Я не имела ни малейшего представления, почему Оберон всегда знал столь важную тайну. Почему оберегал её с той же ревностью, что и Пвил с Абердином. Но что-то внутри него должно было постоянно бороться с ненавистью, глядя на неё. Видя, как она растёт и живёт, тогда как он сам потерял родителей. Дети не понимают альтруизма. Они эгоистичны, вспыльчивы и не способны постичь все оттенки жертвы.
В конце концов, именно Оберон разорвал эту связь.

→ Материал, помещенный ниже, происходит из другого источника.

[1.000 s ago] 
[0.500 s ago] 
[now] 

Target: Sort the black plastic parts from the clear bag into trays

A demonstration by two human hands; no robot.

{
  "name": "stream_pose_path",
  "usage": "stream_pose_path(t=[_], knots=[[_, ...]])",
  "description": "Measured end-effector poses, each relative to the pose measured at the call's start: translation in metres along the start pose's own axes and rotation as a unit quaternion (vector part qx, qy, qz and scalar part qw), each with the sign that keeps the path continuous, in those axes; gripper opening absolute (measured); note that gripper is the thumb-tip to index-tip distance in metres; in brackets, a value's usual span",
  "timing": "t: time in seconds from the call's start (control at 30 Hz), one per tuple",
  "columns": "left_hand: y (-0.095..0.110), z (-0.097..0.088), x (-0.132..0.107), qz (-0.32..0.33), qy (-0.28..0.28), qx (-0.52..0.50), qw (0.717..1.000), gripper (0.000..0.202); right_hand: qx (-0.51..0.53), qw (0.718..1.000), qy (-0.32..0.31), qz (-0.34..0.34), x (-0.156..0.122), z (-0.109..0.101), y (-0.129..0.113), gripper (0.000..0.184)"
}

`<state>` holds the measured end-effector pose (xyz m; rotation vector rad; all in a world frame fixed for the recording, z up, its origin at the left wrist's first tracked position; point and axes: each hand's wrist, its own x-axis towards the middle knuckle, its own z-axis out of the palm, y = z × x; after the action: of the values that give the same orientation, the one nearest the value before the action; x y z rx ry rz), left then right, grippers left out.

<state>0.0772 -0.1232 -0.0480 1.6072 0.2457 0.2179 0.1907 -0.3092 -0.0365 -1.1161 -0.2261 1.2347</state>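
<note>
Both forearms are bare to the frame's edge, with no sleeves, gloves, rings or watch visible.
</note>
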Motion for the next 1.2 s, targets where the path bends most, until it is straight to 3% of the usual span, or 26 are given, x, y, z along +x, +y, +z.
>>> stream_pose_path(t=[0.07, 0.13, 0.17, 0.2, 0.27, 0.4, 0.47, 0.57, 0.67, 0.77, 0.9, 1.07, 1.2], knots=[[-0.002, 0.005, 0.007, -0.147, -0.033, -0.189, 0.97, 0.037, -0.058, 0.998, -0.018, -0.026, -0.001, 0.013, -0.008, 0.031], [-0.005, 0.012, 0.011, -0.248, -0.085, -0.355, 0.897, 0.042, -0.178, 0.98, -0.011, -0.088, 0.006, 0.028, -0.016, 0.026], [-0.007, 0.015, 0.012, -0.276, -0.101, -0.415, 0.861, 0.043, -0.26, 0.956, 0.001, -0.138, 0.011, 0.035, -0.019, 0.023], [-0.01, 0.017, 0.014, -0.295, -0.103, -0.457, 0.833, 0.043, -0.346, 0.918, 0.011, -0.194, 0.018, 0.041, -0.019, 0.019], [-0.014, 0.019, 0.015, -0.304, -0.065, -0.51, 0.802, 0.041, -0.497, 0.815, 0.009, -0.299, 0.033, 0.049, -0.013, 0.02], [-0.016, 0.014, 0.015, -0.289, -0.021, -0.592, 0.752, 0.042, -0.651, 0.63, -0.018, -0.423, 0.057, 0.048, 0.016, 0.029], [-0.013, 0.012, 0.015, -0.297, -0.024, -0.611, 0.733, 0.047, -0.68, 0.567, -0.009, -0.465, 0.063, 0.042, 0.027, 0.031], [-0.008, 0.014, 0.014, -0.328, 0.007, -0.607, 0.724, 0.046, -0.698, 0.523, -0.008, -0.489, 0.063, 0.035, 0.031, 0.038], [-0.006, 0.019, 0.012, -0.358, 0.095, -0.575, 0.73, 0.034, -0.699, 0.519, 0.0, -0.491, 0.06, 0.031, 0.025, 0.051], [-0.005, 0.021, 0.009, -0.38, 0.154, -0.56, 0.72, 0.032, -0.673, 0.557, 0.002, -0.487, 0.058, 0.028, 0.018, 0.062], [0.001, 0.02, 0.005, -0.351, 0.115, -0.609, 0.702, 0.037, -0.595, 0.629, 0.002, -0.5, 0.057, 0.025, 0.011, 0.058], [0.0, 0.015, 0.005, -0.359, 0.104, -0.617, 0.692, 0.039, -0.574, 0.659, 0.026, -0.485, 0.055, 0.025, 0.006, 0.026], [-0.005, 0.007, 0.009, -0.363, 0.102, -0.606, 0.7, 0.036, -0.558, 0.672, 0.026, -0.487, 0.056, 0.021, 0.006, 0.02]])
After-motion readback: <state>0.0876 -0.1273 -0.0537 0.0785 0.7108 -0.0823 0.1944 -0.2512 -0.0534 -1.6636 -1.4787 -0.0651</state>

Он положил руку на плечо Мидоу, который как раз объяснял, сколько водных фейри идут.
— Я займусь Волундом.
По спине Веледы пробежала дрожь. Мы все посмотрели на фейри так, будто он свихнулся.
Мэддокс вскинул бровь:
— Ты займёшься им, а мы — остальными тремястами?
— Рыжая, дай мне одно из твоих оружий.
Гвен защитно коснулась своих кинжалов с красными рукоятями.
— Ищи себе собственное.
— Это же единственное оружие из гематита поблизости, верно? — Оберон протянул руку. — Дай его. Пожалуйста.
— Заклятия не спасут тебя от того, что оно в итоге обожжёт, ты же знаешь?
Он промолчал, и Гвен, поддавшись твёрдому взгляду, протянула ему кинжал рукоятью вперёд.
Персиммон и Мидоу обступили друга.
— Подожди, Берон.
— Подумай, что ты делаешь, ладно?
Оберон бросил взгляд к решёткам и пустой дороге.
— Можете пойти со мной, если хотите. Но тихо.
И пошёл вперёд с привычной самоуверенной походкой, его длинные светлые косы скользили по спине. Его друзья без колебаний пошли за ним.
И Веледа, после секундного ступора всех остальных, тоже.